Hasil yang diharapkan:
mempertahankan jalan nafas paten dengan bunyi bersih dan jelas.
INTERVENSI:
Mandiri
1. Auskultasi bunyi nafas, catat adanya bunyi nafas, ex: mengi
R/ Beberapa derajat spasme bronkus terjadi dengan obstruksi jalan nafas dan
dapat/tidak dimanifestasikan adanya nafas advertisius.
2. Kaji / pantau frekuensi pernafasan, catat rasio inspirasi / ekspirasi.
R/ Tachipnea biasanya ada pada beberapa derajat dan dapat ditemukan pada
penerimaan atau selama stress/ adanya proses infeksi akut.
3. Catat adanya derajat dispnea, ansietas, distress pernafasan, penggunaan obat bantu.
R/ Disfungsi pernafasan adalah variable yang tergantung pada tahap proses akut
yang menimbulkan perawatan di rumah sakit.

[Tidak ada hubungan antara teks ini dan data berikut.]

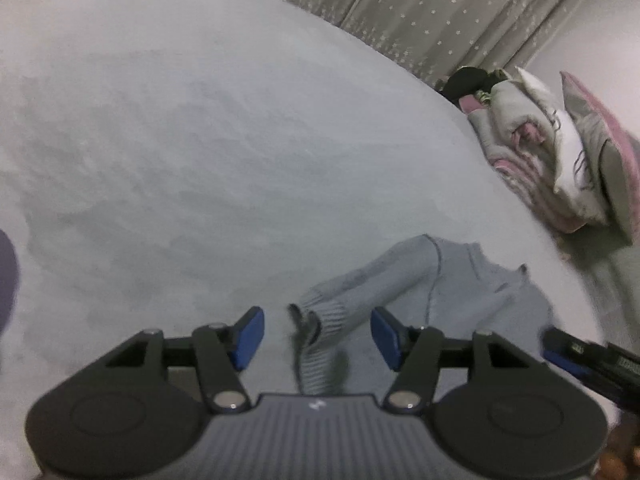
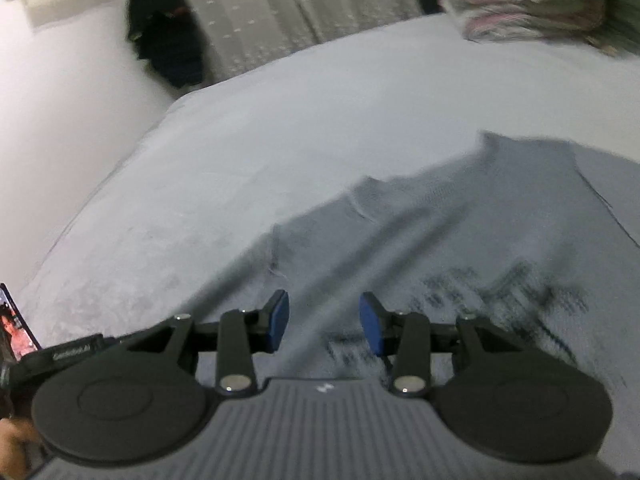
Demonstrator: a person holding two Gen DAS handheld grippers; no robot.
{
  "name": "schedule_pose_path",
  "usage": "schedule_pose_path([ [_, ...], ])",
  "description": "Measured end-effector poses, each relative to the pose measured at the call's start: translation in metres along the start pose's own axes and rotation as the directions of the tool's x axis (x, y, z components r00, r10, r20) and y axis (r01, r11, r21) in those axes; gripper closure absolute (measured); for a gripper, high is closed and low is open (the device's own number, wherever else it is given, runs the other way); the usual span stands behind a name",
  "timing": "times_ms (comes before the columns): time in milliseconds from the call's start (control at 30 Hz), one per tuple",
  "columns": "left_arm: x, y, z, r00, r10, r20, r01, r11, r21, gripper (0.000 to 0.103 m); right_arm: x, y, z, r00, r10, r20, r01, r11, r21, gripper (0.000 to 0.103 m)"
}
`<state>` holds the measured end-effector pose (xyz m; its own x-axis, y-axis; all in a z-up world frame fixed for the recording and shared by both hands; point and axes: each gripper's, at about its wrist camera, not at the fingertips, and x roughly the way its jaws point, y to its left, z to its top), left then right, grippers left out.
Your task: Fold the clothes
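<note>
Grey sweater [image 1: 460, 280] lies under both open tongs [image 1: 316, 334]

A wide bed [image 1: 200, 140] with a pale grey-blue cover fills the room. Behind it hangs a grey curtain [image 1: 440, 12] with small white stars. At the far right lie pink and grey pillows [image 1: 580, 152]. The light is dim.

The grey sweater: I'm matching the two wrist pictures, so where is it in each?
Left wrist: grey sweater lower right, ribbed cuff between the open claw pads.
Right wrist: sweater body fills centre and right, under the claw.
Shared landmark: pink-and-grey bedding pile.
</note>
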<state>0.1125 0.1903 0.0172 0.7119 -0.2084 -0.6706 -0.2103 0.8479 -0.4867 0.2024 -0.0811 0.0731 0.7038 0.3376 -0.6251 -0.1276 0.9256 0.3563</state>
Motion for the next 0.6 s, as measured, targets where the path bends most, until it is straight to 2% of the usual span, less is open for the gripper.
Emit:
schedule_pose_path([
  [167,0.009,0.006,0.000,1.000,-0.001,0.002,0.001,1.000,-0.013,0.044,0.043,0.021,0.021,1.000,0.026,-0.013,-0.027,0.992,-0.123,0.059],
  [333,0.010,0.017,0.005,0.999,-0.045,0.020,0.047,0.996,-0.070,0.046,0.078,0.043,0.035,0.997,0.068,-0.033,-0.073,0.971,-0.226,0.059],
  [467,0.011,0.018,0.005,0.997,-0.057,0.043,0.060,0.995,-0.081,0.048,0.099,0.055,0.031,0.994,0.098,-0.046,-0.106,0.961,-0.256,0.059],
  [600,0.013,0.016,0.003,0.993,-0.096,0.062,0.101,0.992,-0.078,0.053,0.108,0.049,0.018,0.995,0.090,-0.040,-0.098,0.955,-0.279,0.059],
])
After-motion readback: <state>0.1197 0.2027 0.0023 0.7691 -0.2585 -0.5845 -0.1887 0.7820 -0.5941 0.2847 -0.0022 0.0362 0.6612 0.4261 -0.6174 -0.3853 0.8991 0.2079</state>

4. Tempatkan posisi yang nyaman pada pasien, contoh : meninggikan kepala tempat
tidur, duduk pada sandara tempat tidur
R/ Peninggian kepala tempat tidur memudahkan fungsi pernafasan dengan
menggunakan gravitasi.
5. Pertahankan polusi lingkungan minimum, contoh: debu, asap dll
R/ Pencetus tipe alergi pernafasan dapat mentriger episode akut.

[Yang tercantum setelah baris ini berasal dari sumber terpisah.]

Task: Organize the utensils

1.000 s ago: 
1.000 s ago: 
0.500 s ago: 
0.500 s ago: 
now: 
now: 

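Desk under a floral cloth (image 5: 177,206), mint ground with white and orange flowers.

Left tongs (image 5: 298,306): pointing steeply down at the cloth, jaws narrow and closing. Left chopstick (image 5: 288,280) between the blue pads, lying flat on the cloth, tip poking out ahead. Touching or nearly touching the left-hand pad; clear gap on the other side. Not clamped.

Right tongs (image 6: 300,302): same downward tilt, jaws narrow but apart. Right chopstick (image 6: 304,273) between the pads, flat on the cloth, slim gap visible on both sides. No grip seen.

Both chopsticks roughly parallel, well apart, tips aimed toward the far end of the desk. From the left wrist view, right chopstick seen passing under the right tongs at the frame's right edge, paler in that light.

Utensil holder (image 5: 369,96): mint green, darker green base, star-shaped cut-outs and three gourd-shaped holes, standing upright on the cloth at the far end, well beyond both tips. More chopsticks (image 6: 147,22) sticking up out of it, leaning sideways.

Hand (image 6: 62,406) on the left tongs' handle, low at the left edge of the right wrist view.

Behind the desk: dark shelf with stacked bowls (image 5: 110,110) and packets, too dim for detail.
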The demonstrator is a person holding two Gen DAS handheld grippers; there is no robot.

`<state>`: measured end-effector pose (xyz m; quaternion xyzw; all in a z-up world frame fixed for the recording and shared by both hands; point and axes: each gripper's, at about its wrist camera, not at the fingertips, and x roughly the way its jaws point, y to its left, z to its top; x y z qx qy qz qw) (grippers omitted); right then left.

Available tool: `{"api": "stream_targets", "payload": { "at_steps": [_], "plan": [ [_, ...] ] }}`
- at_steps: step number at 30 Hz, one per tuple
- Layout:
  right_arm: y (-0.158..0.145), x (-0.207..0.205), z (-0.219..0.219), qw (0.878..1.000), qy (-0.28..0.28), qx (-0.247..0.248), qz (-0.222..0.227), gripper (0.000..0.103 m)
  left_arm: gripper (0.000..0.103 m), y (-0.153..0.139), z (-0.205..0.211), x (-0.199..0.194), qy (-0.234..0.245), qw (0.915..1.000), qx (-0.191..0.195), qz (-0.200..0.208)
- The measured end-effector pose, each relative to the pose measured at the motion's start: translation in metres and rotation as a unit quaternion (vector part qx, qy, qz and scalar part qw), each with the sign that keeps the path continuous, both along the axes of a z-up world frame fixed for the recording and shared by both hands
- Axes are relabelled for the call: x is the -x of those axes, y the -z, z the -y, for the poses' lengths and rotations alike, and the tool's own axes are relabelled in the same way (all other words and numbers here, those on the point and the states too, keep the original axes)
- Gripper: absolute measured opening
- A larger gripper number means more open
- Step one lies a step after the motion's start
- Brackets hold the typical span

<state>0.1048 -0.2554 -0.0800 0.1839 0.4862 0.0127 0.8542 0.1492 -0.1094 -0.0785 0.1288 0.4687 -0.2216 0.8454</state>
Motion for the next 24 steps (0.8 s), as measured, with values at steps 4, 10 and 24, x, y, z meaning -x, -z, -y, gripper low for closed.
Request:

6. Tingkatkan masukan cairan sampai dengan 3000 ml/ hari sesuai toleransi jantung
memberikan air hangat.
R/ Hidrasi membantu menurunkan kekentalan sekret, penggunaan cairan hangat
dapat menurunkan kekentalan sekret, penggunaan cairan hangat dapat menurunkan
spasme bronkus.
Kolaborasi
7. Berikan obat sesuai dengan indikasi bronkodilator.
R/ Merelaksasikan otot halus dan menurunkan spasme jalan nafas, mengi, dan
produksi mukosa.
Diagnosa 2: Malnutrisi b/d anoreksia
Hasil yang diharapkan :
Menunjukkan peningkatan berat badan menuju tujuan yang tepat.
INTERVENSI
Mandiri
1. Kaji kebiasaan diet, masukan makanan saat ini. Catat derajat kerusakan makanan.
R/ Pasien distress pernafasan akut sering anoreksia karena dipsnea
2. Sering lakukan perawatan oral, buang sekret, berikan wadah khusus untuk sekali
pakai.
R/ Rasa tak enak, bau menurunkan nafsu makan dan dapat menyebabkan
mual/muntah dengan peningkatan kesulitan nafas.
Kolaborasi
3. Berikan oksigen tambahan selama makan sesuai indikasi.
R/ Menurunkan dipsnea dan meningkatkan energi untuk makan, meningkatkan
masukan.
Diagnosa 3 : Kerusakan pertukaran gas b/d gangguan suplai oksigen (spasmebronkus)
Hasil yang diharapkan :
perbaikan ventilasi dan oksigen jaringan edukuat.
INTERVENSI
Mandiri
1. Kaji/awasi secara rutin kulit dan membrane mukosa.
R/ Sianosis mungkin perifer atau sentral keabu-abuan dan sianosis sentral
mengindikasi kan beratnya hipoksemia
2. Palpasi fremitus
R/ Penurunan getaran vibrasi diduga adanya pengumplan cairan/udara.